Quick Update 5/29/2020

My original assumption about generative adversarial networks was wrong, but the work I did got me down the right path. Now I have plenty of tools going forward, and I have spent the past few weeks researching GAN systems and other machine learning techniques for content generation. I finally realized that Tensorflow already had what I’ve been looking for.

The system I’ve created does a fair job considering how little I know about what’s going on under the hood of these systems, but it’s obvious that it’s not able to understand the spatial data of voxels which was expected because the system I’m using was built to work with two dimensional image data. Here’s an example of the voxel data produced by the current GAN using the slightly modified handwriting generator example:

Example output from current implementation: notice the divisions between the different “walls”

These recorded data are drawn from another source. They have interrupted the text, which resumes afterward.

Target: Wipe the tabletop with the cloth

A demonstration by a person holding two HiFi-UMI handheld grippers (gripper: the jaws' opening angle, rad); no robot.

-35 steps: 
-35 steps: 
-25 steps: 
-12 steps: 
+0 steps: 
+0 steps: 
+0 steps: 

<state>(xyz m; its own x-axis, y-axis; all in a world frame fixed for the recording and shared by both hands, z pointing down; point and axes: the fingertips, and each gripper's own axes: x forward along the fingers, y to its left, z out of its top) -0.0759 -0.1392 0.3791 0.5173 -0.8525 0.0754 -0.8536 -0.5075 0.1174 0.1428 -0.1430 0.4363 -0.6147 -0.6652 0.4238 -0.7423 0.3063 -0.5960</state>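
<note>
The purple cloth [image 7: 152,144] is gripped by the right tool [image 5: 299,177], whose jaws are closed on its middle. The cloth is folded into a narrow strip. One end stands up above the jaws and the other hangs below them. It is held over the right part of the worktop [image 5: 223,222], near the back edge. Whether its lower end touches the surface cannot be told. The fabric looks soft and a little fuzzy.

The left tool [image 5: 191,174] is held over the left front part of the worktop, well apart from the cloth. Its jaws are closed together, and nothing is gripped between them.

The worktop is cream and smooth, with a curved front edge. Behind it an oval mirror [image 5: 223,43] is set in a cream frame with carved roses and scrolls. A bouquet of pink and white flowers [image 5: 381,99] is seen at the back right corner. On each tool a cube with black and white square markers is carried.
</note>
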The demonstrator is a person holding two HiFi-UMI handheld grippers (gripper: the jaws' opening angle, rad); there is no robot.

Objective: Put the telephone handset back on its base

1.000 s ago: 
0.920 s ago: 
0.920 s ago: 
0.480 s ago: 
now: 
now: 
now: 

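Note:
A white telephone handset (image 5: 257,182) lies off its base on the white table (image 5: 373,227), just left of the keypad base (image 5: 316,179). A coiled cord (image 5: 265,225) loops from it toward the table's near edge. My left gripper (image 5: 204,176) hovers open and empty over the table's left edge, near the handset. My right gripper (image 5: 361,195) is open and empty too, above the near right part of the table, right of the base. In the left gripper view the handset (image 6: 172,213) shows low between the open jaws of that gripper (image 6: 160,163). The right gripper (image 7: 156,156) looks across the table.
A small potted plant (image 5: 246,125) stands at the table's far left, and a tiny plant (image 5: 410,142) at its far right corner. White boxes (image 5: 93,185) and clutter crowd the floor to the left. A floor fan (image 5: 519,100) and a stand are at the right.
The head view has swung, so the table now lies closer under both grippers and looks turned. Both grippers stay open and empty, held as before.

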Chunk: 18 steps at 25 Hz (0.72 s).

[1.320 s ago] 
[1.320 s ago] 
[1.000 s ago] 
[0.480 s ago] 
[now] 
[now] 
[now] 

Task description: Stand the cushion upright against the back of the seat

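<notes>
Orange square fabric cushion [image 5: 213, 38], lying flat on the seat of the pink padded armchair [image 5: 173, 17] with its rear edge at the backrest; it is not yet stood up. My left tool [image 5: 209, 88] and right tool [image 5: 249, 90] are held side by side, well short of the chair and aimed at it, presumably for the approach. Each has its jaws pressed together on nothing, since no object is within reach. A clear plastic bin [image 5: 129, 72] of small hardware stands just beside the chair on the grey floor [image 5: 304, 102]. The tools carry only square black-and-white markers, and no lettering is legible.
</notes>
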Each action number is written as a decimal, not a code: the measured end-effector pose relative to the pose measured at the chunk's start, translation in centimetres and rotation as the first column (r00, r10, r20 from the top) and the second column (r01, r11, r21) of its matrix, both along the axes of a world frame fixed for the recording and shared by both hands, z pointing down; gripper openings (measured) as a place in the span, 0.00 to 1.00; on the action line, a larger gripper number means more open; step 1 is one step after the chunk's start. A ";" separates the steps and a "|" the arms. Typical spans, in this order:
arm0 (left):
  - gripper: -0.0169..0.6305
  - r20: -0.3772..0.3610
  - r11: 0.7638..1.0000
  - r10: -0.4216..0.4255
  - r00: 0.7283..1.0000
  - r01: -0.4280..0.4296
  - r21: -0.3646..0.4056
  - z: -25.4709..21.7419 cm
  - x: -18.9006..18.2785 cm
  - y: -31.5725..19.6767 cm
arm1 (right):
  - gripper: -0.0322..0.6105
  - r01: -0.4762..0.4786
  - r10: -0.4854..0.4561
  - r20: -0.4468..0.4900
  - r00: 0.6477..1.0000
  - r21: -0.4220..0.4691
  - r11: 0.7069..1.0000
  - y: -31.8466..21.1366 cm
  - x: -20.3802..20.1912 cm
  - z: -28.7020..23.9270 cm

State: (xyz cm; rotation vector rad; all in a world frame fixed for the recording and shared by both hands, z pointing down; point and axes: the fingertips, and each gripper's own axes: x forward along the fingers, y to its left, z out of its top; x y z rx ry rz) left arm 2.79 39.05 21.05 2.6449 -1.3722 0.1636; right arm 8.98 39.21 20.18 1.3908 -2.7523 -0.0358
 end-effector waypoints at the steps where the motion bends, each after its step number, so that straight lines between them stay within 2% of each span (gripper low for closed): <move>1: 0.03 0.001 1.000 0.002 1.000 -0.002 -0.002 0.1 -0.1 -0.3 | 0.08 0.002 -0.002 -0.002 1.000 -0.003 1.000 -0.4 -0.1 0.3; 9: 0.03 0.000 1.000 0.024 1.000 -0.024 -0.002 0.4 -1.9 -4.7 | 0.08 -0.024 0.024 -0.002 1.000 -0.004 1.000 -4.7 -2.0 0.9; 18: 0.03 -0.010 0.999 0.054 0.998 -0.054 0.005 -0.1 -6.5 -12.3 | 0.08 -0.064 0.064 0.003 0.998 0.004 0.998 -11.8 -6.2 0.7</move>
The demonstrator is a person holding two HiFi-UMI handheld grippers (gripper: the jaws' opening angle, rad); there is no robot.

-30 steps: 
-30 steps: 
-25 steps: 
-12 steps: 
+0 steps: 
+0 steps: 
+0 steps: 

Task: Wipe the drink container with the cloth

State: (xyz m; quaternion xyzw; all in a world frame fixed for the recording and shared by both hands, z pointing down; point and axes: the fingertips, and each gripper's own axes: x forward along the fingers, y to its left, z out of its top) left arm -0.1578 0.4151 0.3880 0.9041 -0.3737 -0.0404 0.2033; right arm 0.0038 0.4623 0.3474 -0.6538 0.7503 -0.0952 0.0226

Just realized I need to fix the SSL certificate on this site… anyway, you can see that the GAN is generating 3D data but there are clear divisions between the walls of the structure because it’s really just generating an image and there’s no way for it to know that each “frame” in the image corresponds to a 3D feature. After I realized this I started trying to design a network that could work with 3D data, and from this research I learned that GANs use convolutional networks to generate content, and then after I (sort of) understood what that means I thought well.. maybe they’ve already thought of this, and, of course, they have. Hopefully, I can use the built in 3D convolutional layer that Keras already provides. The code I’m working on now is in the github repo if you want to check it out. When/If I get it to work, I’ll post the results.